Data shows that society is changing. Today around 42% of marriages in the UK end in divorce. And over the last 50 years, the median length of time that a divorcee's marriage lasted for has fluctuated between 8.9 years and 12.5 years so, even if you get to the point of marriage, the odds are that it won’t be forever. (That data is only for opposite-sex couples, since same-sex marriage has only been possible in England and Wales since 2014.)
By acknowledging these shifts and engaging in the reinvention Linda talks about, might we be able to free ourselves from some of the unnecessary suffering that follows heartbreak?

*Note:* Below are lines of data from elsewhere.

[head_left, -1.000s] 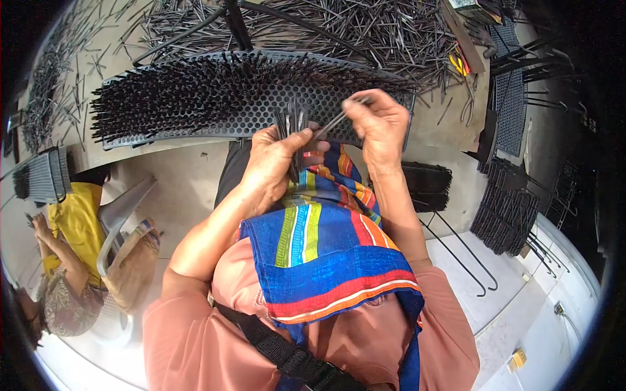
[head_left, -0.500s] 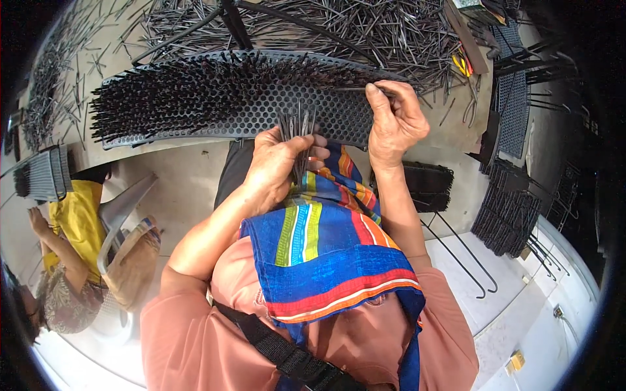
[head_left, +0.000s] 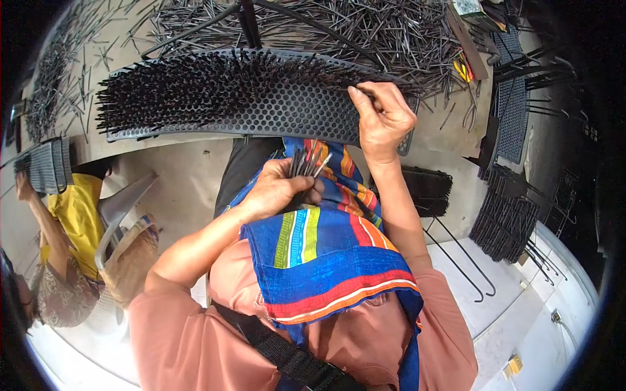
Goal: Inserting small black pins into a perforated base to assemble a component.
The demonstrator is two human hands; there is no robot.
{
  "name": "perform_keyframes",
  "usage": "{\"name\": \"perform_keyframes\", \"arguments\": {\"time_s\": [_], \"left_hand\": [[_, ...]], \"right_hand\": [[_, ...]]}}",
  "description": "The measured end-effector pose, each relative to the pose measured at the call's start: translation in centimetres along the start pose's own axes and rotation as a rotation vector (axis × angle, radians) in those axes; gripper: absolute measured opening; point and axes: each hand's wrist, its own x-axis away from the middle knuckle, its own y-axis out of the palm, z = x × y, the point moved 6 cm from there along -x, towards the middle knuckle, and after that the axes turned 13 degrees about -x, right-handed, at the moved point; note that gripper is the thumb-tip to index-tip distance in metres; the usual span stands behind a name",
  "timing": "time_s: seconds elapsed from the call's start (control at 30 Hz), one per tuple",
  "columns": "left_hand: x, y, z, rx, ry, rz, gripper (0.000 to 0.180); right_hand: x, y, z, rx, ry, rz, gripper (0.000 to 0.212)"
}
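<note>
My left hand (head_left: 277,189) is closed round a bundle of thin black strips (head_left: 302,161), held low in front of the apron, below the panel's near edge. A long, curved black panel full of round holes (head_left: 287,107) lies across the table edge. Dense black strips (head_left: 176,88) stand up from its left part and along its far side. Over the panel's right part, my right hand (head_left: 386,120) pinches thumb and forefinger at the end of that far row, on a thin black strip mostly hidden by the fingers.
Loose black strips (head_left: 385,29) heap across the table behind the panel, around a dark metal frame (head_left: 248,26). Pliers (head_left: 469,116) and a yellow-red handled tool (head_left: 463,70) lie right. Bristled pieces (head_left: 502,212) stack at far right. A person in yellow (head_left: 75,208) works at left.
My left hand has drawn the bundle down and off the panel toward the apron. My right hand has shifted slightly left along the panel. The other person's arm has risen to a grey ribbed piece.
</note>
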Motion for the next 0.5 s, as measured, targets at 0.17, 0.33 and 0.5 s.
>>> {"name": "perform_keyframes", "arguments": {"time_s": [0.17,0.33,0.5], "left_hand": [[-0.2,-0.9,1.4,0.175,0.087,0.153,0.020],[-0.3,-1.9,2.6,0.244,0.050,0.292,0.019],[-0.1,-1.9,3.4,0.288,0.101,0.283,0.015]], "right_hand": [[-0.2,0.3,0.4,-0.059,0.050,0.038,0.012],[-0.9,0.9,-1.4,0.123,-0.075,-0.079,0.010],[3.1,3.1,1.7,-0.208,0.745,-0.448,0.014]]}}
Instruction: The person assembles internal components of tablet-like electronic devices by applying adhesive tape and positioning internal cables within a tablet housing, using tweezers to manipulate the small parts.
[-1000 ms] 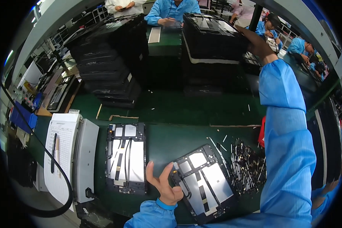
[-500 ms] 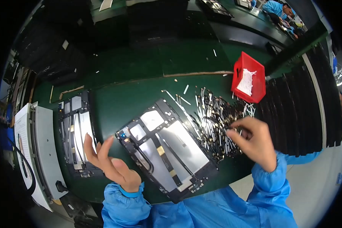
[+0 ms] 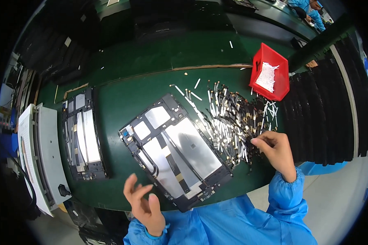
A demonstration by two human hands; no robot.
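Blue-sleeved hands [image 3: 148, 211] hang apart, left loosely spread, right [image 3: 279, 152] curled by strips [image 3: 229, 124]

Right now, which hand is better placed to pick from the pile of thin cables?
Right, I'd judge. The right hand is at the near-right edge of the cable pile; the left hand is open beside the angled black-and-silver panel, which lies between it and the pile.

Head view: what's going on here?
The person's right hand pinches at the edge of a heap of thin strips; whether it grips one is unclear. The left hand, open, is beside an opened tablet-like device on the green table. A similar device lies farther left; a red bin holding white strips stands beyond the heap.
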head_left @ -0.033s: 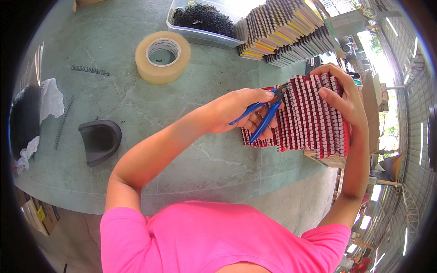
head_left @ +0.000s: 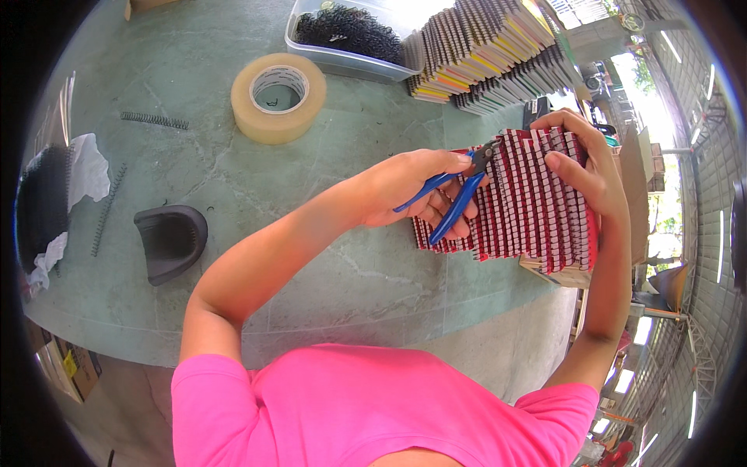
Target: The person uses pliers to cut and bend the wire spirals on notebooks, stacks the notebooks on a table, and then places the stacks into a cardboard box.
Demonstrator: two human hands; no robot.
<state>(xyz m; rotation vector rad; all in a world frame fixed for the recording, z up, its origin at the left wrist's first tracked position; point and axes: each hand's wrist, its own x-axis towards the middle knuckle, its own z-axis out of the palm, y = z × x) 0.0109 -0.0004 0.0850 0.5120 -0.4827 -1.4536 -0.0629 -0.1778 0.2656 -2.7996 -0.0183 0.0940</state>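
Note:
A stack of red spiral-bound notebooks (head_left: 521,210) lies at the right side of the table, its rows of pale wire binding facing up. My left hand (head_left: 401,187) is closed around blue-handled wire cutters (head_left: 457,205). Their handles are spread, and the dark jaws reach the far left part of the notebook bindings; whether the blades touch a wire is too small to tell. At the stack's far right corner, my right hand (head_left: 595,171) grips the notebooks, thumb on the bindings and fingers over the far edge.
A tape roll (head_left: 257,121), a black curved holder (head_left: 173,243) and a loose dark coil (head_left: 154,120) lie on the green table (head_left: 327,288). Behind stand a clear bin (head_left: 358,70) of black coils and stacked notebooks (head_left: 486,47). More black coils (head_left: 45,202) sit far left.
The wire cutters and my left hand have shifted very slightly to the right. My right hand and the notebooks have stayed in place.

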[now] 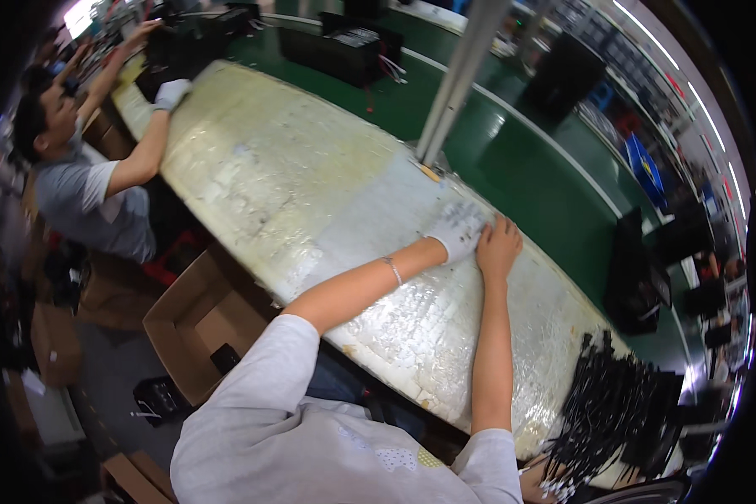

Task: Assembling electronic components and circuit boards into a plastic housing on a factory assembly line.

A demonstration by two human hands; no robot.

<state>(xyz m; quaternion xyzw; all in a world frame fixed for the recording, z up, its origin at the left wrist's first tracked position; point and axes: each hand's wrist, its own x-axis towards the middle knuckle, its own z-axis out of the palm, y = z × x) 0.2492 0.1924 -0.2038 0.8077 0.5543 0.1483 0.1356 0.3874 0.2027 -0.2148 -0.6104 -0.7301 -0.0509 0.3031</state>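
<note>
My left hand [459, 232] wears a white work glove with grey patches. It rests on the worn, film-covered tabletop [311, 181] near its far edge, fingers stretched out. Right beside it lies my bare right hand [499, 249], its fingers laid flat by the same edge. I see no object held in either hand. A small yellowish-brown piece [429, 172] sits at the foot of the metal post, beyond my left hand. To the right, a large heap of black cables [613, 403] with white ends covers the end of the table.
Past the table runs a green conveyor [512, 160] carrying black units [340, 52], and a grey metal post [462, 80] rises at its edge. A co-worker [88, 185] reaches over the table at the far left. Below stand a cardboard box [176, 336] and a black unit [160, 399].
</note>
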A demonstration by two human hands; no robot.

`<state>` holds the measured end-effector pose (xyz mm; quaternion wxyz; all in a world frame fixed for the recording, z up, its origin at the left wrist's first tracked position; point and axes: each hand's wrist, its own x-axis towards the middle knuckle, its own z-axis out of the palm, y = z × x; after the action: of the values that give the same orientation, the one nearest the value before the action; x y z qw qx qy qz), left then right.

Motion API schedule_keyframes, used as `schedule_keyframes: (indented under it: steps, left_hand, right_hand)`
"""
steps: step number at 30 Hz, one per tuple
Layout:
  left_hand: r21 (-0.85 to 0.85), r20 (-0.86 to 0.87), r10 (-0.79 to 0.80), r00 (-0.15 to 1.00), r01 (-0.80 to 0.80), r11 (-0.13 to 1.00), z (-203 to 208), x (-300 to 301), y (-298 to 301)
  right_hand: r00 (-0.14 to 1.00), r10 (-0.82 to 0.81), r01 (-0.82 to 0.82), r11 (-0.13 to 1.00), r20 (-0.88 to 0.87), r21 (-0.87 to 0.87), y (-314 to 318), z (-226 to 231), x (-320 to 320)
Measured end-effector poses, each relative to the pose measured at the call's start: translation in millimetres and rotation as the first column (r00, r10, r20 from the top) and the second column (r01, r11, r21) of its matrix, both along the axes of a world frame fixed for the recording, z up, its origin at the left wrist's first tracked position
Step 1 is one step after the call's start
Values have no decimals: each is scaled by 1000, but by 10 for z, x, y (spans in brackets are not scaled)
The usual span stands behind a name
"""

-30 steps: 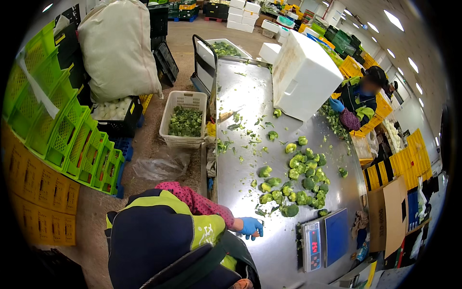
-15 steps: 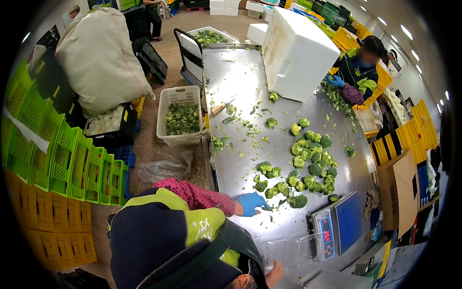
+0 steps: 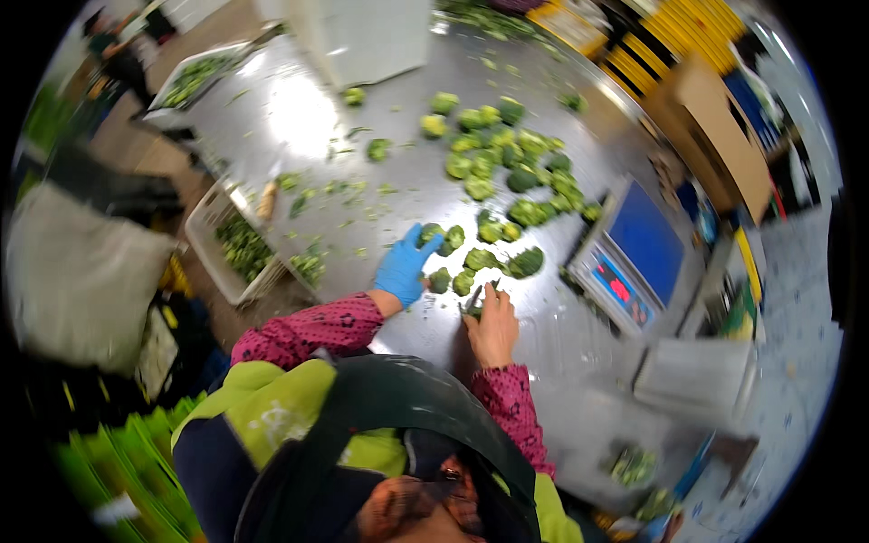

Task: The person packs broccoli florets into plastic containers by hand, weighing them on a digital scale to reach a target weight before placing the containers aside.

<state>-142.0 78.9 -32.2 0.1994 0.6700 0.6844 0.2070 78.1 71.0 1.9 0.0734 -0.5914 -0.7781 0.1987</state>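
Broccoli florets (image 3: 511, 167) lie in a loose heap across the steel table (image 3: 317, 244). My left hand (image 3: 401, 270), in a blue glove, has its fingers spread beside and over a floret (image 3: 431, 237) at the heap's near left. Bare and to its right, my right hand (image 3: 495, 328) curls thumb and fingers round small green leaf scraps (image 3: 472, 306); the grip is partly hidden. Just beyond the right fingers sits a larger floret (image 3: 525, 262). Clear plastic trays (image 3: 557, 348) lie right of that hand.
A scale (image 3: 625, 262) with a blue platform stands on the right, near stacked clear trays (image 3: 695, 380). A knife handle (image 3: 267, 201) lies by the left edge, above a white crate (image 3: 204, 217) of trimmings. A white foam box (image 3: 362, 41) and cardboard box (image 3: 715, 136) stand farther off.
My view has turned and moved closer to the table. My right hand has come up from the near edge to the leaf scraps. The gloved left hand has shifted to the florets.
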Motion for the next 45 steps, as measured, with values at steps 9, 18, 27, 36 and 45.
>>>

The end of a relationship, Linda explains, does not necessarily mean it was a failure. It may have been successful in many ways — you have learned from a person, gained in rich experience — but for whatever reason it was not right for you in the long term. 
"A breakup is not a failure," Linda says. "You learned that something was not suitable for you, for the other person or for both of you. You learn from it so it’s not a failure because it didn’t go on forever. Very few relationships do!"
Indeed, Linda points out that you might learn more through a breakup than by staying in a relationship that isn’t working. "It could be that you gain more by separating than by continuing quietly and never challenging yourself," she explains. "If a breakup happens it is neither a success or a failure, it is just something that happens in your life, makes it richer and teaches you things. The questions you should be asking yourself are: 'What did I learn?' and 'what do I hope not to repeat next time?'"
In a world that feels more uncertain than ever, the idea that you can meet someone, live happily ever after and never experience the pain of loss again is an appealing one. Single or not, we are all living through the 'great accelerator' of a pandemic that has forced us to look closely at our lives and ask whether they are working. But Linda questions whether it is healthy or realistic to put so much pressure on relationships 'working'. 
Breakups will always happen, the pain is inevitable. It's how we approach them that will change; eventually, we might see that the suffering they cause is (at least somewhat) optional. Perhaps we will even develop a new language for them.
"The old model of what a partnership looks like," Linda adds, "cannot be stuck on top of what younger generations are experiencing now – it doesn’t work anymore. You cannot take human relationships and deem those that continue to be 'successful' and those that do not to be 'failures'. It is far more complex and nuanced than that."